I think this subject, of which macronutrient should be limited from the diet to get great weight loss results is of great confusion to many people. Let me clear some things as I have studied this for a long time. People think fat should be limited, well, because it contains fat! Many people think carbs, because carbs are high in sugar and lead to weight gain. Some people think high protein diets are the key, because high protein creates lean muscle and burns fat. So, what’s the truth?

These are all correct, in a sense, but they are the WRONG FOCUS and completely the WRONG APPROACH!!!

Good fat is great for sustaining energy when we are not that active and also for moderate energy levels needed when exercising. This can get really scientific, so I don’t want to get too far into the weeds with fat, because it can get confusing. However, a good rule of thumb is limit foods high in cholesterol and saturated fat. So, eat good fats.

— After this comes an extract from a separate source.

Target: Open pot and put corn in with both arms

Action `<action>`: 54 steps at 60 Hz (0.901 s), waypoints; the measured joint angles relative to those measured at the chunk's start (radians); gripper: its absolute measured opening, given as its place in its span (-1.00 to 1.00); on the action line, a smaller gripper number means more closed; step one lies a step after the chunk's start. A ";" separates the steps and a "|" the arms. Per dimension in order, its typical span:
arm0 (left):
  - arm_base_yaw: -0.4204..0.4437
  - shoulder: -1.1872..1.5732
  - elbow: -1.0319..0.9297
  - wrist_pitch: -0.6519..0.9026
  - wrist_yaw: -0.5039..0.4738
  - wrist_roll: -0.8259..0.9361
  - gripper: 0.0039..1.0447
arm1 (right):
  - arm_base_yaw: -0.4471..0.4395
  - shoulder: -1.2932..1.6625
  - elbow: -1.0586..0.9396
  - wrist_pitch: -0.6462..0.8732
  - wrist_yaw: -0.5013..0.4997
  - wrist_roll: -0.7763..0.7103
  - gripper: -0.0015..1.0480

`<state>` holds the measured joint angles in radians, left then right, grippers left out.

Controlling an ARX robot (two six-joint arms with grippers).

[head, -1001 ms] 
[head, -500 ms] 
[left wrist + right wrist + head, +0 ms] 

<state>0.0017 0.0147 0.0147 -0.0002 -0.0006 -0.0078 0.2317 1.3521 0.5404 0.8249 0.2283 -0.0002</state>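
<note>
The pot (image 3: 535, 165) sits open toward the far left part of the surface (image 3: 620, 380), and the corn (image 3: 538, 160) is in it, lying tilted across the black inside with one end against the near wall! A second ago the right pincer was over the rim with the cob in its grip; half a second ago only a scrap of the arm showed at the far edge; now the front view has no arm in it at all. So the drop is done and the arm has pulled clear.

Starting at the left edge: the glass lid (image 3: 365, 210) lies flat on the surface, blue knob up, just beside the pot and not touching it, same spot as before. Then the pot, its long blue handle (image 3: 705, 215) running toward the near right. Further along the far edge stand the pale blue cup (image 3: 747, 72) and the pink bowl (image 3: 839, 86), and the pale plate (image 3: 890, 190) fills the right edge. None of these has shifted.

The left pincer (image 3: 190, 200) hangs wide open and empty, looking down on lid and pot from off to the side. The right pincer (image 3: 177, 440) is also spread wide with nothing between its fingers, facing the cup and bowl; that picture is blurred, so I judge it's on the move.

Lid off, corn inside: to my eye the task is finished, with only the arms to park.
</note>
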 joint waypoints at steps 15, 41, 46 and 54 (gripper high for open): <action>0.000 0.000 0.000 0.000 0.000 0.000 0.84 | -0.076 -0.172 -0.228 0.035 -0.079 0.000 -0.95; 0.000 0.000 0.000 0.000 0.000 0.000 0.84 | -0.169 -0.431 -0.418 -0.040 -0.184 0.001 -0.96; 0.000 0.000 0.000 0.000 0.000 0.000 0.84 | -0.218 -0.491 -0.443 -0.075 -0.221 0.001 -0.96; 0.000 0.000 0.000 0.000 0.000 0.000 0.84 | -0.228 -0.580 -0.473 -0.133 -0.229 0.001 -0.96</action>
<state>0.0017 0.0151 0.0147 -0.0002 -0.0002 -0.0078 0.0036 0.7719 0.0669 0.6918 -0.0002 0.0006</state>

Second, carbohydrates are essential for the central nervous system, and fiber is amazing for gut health. So, the focus should be on eating higher fiber foods and complex carbohydrates. So, this means limit sweets and processed foods.

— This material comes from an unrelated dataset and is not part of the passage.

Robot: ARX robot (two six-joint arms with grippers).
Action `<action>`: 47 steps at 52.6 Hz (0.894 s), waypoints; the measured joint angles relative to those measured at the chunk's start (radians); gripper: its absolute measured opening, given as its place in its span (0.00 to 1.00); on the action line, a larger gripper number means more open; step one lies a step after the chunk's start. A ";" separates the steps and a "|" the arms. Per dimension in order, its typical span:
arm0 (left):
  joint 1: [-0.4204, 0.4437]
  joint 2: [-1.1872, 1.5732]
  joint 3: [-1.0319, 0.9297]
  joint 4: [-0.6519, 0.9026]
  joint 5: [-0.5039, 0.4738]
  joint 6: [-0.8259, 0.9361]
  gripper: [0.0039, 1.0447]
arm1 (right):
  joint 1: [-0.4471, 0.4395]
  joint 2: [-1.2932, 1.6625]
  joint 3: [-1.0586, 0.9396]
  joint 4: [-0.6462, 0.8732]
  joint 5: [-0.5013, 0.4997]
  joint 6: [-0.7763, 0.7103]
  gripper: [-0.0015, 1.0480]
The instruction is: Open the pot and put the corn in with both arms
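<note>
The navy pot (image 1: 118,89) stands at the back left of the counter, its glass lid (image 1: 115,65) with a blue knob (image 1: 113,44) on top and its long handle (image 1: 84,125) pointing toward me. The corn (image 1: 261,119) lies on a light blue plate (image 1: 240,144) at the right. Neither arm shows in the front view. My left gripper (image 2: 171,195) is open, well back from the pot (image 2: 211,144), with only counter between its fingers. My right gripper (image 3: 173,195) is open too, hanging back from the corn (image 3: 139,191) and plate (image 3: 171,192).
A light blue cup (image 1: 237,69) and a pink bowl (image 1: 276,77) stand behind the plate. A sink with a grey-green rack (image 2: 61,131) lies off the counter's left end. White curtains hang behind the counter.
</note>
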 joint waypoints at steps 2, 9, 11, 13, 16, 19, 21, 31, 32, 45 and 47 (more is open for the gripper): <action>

Carbohydrates also help with higher intensity training, which actually benefits with cutting overall weight and fat around the body!!!! Remember, I’m not saying to go eat ice cream and pasta to improve fitness performance; this is also not a good approach.

Lastly, we have protein. I’m just going to say this. Most of us, including myself, are not full time athletes and body builders. So, let’s just put the protein shakes and powders away. If anything, this type of supplementation adds more calories and too much protein actually is hard on the kidneys. I once had a first sergeant in the Army that would say, “You’re just paying for expensive urine by drinking the extra protein!” I loved when he said this. And he was well below 10% body fat and did not use supplements, and he looked like a body builder. In fact, many trainers I have come across actually just eat a balanced diet and don’t limit any of their macronutrients.

So, let’s keep it simple.

Instead, we want to eat all macronutrients to include fat, carbohydrates, and protein. Don’t focus on “macros”. Instead, focus on eating healthier overall; and for weight loss, focus should be put towards your calorie deficit while still eating healthy.